Veteran Chicago newspaper writer and editor Tom Sheridan didn’t leave work too far behind when he retired to Ocala, FL in late 2006.
Sheridan is the author of several books, including “Through a Father’s Eyes” (Liguori), “Small Miracles – The Extraordinary Stories of Ordinary People Touched by God” (Zondervan), “Mary Miraculous,” “The Gift of Baptism” and “The Gift of Godparents” (all ACTA Publications). His latest efforts include a series on Catholic humor, “The Book of Catholic Jokes” (ACTA) and “The Second Book of Catholic Jokes” (ACTA).
Sensing an ongoing theme here, Sheridan is working on yet another sequel, a book on religious jokes about marriage and relationship.
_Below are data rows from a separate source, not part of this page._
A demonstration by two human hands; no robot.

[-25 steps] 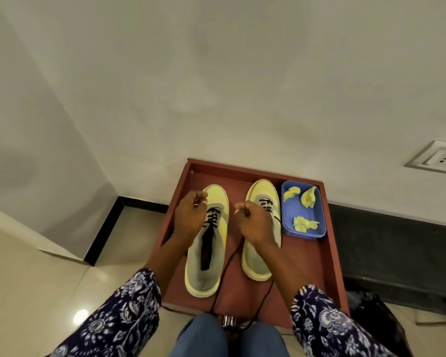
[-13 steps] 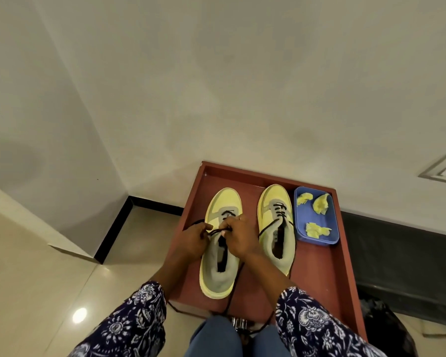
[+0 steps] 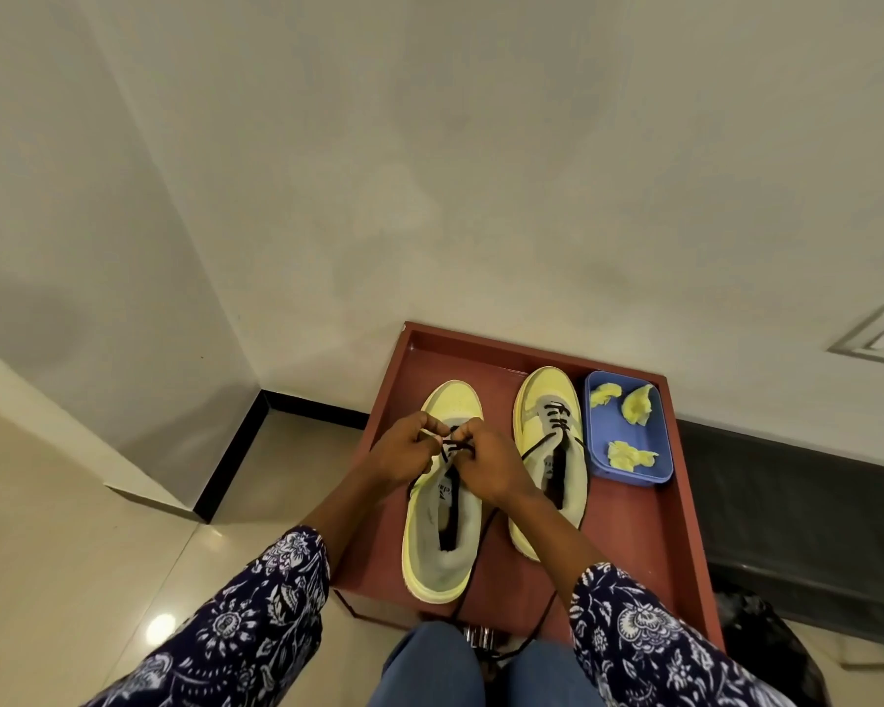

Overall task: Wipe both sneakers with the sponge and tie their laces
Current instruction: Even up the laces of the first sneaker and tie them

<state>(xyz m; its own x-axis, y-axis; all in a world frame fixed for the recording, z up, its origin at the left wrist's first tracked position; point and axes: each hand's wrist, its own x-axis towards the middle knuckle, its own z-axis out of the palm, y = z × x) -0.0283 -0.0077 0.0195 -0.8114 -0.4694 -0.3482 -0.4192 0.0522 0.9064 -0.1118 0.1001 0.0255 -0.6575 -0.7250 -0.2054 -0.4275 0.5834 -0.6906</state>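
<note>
Sneakers, pale yellow with grey tongues and black laces, sit side by side in a reddish-brown wooden tray (image 3: pixel 649 543); tongue label's too blurry to read. Left sneaker (image 3: pixel 442 528) has both hands on it: left hand (image 3: pixel 404 454) and right hand (image 3: pixel 488 464) pinch its black lace (image 3: pixel 449 443). Right sneaker (image 3: pixel 549 451) lies loose-laced just beside a blue plastic tub (image 3: pixel 629 474) holding yellow sponge bits (image 3: pixel 636 406).

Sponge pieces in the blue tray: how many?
3. Sponge piece at the blue tray's far left, sponge piece far right, sponge piece near the front. None seem hidden.
</note>
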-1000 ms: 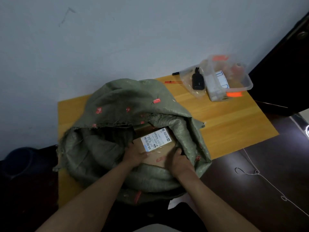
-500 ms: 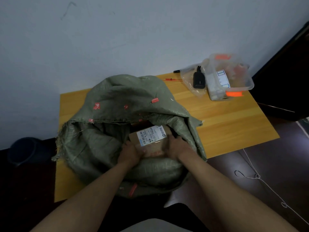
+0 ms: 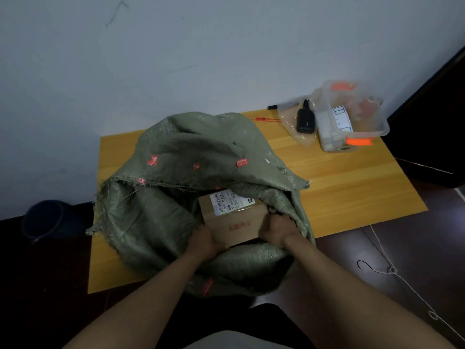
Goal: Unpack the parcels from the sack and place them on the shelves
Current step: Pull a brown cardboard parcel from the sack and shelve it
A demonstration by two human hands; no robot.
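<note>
We hold the brown box (image 3: pixel 234 220) in the green sack (image 3: pixel 176 197), left hand (image 3: pixel 203 241) and right hand (image 3: pixel 276 229) gripping its sides.

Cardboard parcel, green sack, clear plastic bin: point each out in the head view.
cardboard parcel (image 3: pixel 239 226), head view, on its brown front face with red print.
green sack (image 3: pixel 201 147), head view, on the woven cloth folded back behind the opening.
clear plastic bin (image 3: pixel 377 127), head view, on its right-hand wall.

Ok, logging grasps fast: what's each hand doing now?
Left hand: grips the cardboard parcel.
Right hand: grips the same parcel, opposite side.
</note>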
Sheridan’s journalistic career included 25 years at the Chicago Sun-Times and nine as editor/general manager of New World Publications of the Catholic Archdiocese of Chicago. In addition to his books and an occasional magazine article, he also writes a regular column for Catholic News Service.
Sheridan was ordained a deacon for the Joliet (IL) Diocese in 1979, serving in various parish ministries including an adoption support program with his wife.
At the Sun-Times (1972-1997), Sheridan served in a variety of positions, including daily columnist, assistant to the editor-in-chief for administration, assistant managing editor for features, acting deputy editor of the editorial pages and religious affairs writer. Before joining The Sun-Times, he had been a reporter and editor for newspapers in New Jersey and Florida.
In Chicago, Sheridan was a frequent lecturer and hosted a twice-a-week radio call-in talk show.
In 1997 he assumed leadership of New World Publication which produces The Catholic New World, the annual Official Archdiocesan Directory, The Guide to Catholic Chicago and other products. In addition to heading the agency, Sheridan wrote a regular, prize-winning Page 1 column for the newspaper.
Sheridan and his wife Kathy, a retired clinical social worker and therapist, are parents of five children, including three who are adopted. They have four grandchildren. Writing aside, Sheridan’s main activity these days is pretending he’s 11 years old again, playing competitive softball three or four days a week.